*** PROVIDED DATA ***
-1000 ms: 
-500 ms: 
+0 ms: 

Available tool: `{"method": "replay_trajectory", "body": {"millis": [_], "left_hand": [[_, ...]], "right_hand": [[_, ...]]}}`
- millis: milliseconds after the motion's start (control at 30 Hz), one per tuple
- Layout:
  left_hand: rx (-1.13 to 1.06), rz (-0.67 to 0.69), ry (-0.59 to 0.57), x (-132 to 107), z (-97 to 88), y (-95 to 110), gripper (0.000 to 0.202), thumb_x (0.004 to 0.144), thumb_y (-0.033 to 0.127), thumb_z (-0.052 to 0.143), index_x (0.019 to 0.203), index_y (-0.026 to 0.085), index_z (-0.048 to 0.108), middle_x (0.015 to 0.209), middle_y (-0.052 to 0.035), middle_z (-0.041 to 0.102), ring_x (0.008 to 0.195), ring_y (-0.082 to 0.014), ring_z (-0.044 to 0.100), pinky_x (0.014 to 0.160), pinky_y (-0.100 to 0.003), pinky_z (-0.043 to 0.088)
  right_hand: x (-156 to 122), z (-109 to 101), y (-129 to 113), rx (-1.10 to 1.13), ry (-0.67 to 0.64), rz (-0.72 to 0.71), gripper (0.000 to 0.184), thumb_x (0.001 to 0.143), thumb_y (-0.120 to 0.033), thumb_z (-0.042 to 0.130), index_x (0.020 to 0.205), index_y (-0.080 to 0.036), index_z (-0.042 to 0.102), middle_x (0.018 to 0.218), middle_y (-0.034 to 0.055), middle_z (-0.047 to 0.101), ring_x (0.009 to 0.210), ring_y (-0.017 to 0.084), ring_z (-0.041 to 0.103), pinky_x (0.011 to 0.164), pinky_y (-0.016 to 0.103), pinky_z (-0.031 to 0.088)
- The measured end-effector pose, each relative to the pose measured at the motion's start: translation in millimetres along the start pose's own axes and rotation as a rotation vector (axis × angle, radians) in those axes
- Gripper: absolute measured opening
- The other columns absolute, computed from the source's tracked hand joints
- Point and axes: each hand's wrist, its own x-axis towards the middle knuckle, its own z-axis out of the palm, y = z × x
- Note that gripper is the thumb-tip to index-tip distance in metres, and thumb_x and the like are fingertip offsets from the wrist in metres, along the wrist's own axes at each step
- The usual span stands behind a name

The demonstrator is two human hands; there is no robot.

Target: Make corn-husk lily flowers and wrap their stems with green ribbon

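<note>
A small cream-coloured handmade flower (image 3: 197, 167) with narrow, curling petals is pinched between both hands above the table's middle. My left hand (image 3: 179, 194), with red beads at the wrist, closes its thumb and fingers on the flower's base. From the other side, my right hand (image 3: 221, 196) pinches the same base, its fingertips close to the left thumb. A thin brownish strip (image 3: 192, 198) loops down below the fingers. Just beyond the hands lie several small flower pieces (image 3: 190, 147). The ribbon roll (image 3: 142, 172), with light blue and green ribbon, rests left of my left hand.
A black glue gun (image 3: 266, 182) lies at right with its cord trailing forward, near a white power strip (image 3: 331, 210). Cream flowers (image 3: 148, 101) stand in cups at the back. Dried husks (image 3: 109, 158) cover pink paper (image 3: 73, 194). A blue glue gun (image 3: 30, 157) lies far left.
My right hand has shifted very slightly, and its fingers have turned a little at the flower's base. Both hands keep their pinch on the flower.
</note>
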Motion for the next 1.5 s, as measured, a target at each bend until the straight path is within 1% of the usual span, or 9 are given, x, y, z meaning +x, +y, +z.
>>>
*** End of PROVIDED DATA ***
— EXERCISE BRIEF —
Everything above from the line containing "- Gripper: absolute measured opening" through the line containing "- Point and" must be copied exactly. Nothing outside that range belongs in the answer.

— ANSWER AREA —
- Gripper: absolute measured opening
- The other columns absolute, computed from the source's tracked hand joints
- Point and axes: each hand's wrist, its own x-axis towards the middle knuckle, its own z-axis out of the palm, y = z × x

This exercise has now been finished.